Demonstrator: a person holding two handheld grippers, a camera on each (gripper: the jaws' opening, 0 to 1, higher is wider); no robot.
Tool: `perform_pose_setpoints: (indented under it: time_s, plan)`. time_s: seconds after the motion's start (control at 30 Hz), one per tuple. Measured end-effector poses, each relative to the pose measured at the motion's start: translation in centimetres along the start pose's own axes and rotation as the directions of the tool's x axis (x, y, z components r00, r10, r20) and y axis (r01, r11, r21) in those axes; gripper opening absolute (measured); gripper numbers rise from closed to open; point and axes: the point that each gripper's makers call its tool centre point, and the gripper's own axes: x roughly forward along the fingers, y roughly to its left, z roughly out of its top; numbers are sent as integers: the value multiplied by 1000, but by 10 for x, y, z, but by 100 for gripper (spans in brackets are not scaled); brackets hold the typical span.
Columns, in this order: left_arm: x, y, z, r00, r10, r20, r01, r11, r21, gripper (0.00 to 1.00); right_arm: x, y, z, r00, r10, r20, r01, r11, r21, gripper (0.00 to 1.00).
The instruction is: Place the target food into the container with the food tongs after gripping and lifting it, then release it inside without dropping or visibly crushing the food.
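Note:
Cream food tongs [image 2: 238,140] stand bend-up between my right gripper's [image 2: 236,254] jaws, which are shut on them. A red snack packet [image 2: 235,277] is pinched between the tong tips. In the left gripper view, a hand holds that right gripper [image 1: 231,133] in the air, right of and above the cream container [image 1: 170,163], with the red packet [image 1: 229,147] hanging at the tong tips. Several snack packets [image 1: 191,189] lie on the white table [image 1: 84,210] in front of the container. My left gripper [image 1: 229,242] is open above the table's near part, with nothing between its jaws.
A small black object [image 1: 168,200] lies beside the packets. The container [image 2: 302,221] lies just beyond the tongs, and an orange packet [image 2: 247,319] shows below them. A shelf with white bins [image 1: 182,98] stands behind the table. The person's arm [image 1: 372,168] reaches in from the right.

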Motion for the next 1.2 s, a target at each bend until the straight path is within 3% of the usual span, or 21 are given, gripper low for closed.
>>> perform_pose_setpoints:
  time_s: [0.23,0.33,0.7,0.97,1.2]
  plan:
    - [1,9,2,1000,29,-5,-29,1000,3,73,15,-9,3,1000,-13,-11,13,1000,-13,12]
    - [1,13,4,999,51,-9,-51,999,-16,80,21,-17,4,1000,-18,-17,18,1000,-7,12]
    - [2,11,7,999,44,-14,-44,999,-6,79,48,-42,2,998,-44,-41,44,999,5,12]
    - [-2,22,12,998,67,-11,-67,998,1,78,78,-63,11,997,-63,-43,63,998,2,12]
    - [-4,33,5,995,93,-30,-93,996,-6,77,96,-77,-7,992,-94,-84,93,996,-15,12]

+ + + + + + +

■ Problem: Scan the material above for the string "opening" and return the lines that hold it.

■ Answer to the problem:
Demonstrator: a person holding two handheld grippers, a camera on each (gripper: the jaws' opening, 0 to 1, higher is wider); no robot.
Tool: `perform_pose_setpoints: (indented under it: time_s, plan)`. time_s: seconds after the motion's start (control at 30 Hz), one per tuple. Measured end-effector poses, each relative to the pose measured at the motion's start: translation in centimetres along the start pose's own axes and rotation as the directions of the tool's x axis (x, y, z components r00, r10, r20) and y axis (r01, r11, r21) in those axes; gripper opening absolute (measured); gripper numbers rise from closed to open; point and axes: the point that each gripper's makers call its tool centre point, and the gripper's own axes: x roughly forward along the fingers, y roughly to its left, z roughly out of its top; numbers are sent as integers: the value multiplied by 1000, but by 10 for x, y, z, but by 100 for gripper (spans in brackets are not scaled); brackets hold the typical span.

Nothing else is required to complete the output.